Jeez, Louise, it’s been over a month. While writing this blog may be one of my favorite way to spend my free time, my free time is at an all-time low. But here I am for 30 minutes so let’s take advantage:

  • E’s birthday was wonderful. It was a sunny day (in a month of cold, foggy, windy days), many dear friends and family showed up or facetimed in, and I tried to give a little speech pre-candles but got choked up and could not get the words out. Still, that’s probably enough for people to get the point. I’m so grateful for this amazing crew of people who have supported me in a million generous ways since E was a sparkle in my eye.
  • The party itself was a metaphor for this, with a parade of friends carrying all the stuff from my car up a big hill in multiple trips and helping me set everything up in a not at all over-the-top but very sweet and dare I say Pinterest-worthy display of food and E celebration.
  • People congratulated me. I didn’t realize how much the 1st birthday is about the mom. According to my midwife, in Japan, they bring gifts for the mom, not the baby.
  • E is one. He is pure joy.
  • Lately, he is doing these things:
    • Tonight at swimming class, he so loved the “sit jumps” that he signed for “more.” I do not have a photo of him in goggles but it is awesome so stay tuned for that.
    • He is almost-walking. Tonight he walked from my couch to the kitchen door, which is about 10 steps. He is still a drunken sailor, but each day he gets a little less wobbly. He definitely stands unassisted now.

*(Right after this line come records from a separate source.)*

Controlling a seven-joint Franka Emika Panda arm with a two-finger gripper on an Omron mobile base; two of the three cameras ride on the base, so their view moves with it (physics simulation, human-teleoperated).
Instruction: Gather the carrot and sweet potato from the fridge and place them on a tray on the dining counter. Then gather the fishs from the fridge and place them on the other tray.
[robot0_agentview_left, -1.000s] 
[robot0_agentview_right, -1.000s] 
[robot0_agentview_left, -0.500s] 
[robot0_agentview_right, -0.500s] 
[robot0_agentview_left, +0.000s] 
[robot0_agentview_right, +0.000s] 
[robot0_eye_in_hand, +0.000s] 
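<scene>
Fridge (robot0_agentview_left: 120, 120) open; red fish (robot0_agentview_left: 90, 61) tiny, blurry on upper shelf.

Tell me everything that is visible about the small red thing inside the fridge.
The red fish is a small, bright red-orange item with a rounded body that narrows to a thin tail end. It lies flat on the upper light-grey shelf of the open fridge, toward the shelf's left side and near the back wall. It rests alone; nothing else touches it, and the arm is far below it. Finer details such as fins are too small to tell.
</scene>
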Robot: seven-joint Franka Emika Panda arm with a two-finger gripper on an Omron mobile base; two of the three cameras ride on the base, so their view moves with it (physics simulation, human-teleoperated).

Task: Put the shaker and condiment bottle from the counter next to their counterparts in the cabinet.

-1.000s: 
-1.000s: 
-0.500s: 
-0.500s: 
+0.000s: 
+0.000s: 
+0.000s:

    • He is also almost-talking. He’s go-to phrases are “gabagabagabaga” and “digadigadigadiga.” With a lot of Cantonese thrown in. He pants when he sees a dog. And he’s really verging on saying “Hi!” (without the H, so “I!”) and “baby,” which comes out “bapee” (but, so far, not when there’s an actual baby within sight).
    • Lately, when I pick him up, he pats my shoulder for a while, like “You’re doing a good job, Mom.”
    • We’re still nursing and co-sleeping same as ever. I expected something to change by now, but nothing did, so I’m sort of without a plan and no one in exactly my boat (except a blogger friend in Boulder 😉 )–so, I suppose my plan is just to keep going as long as we’re both enjoying the current set-up.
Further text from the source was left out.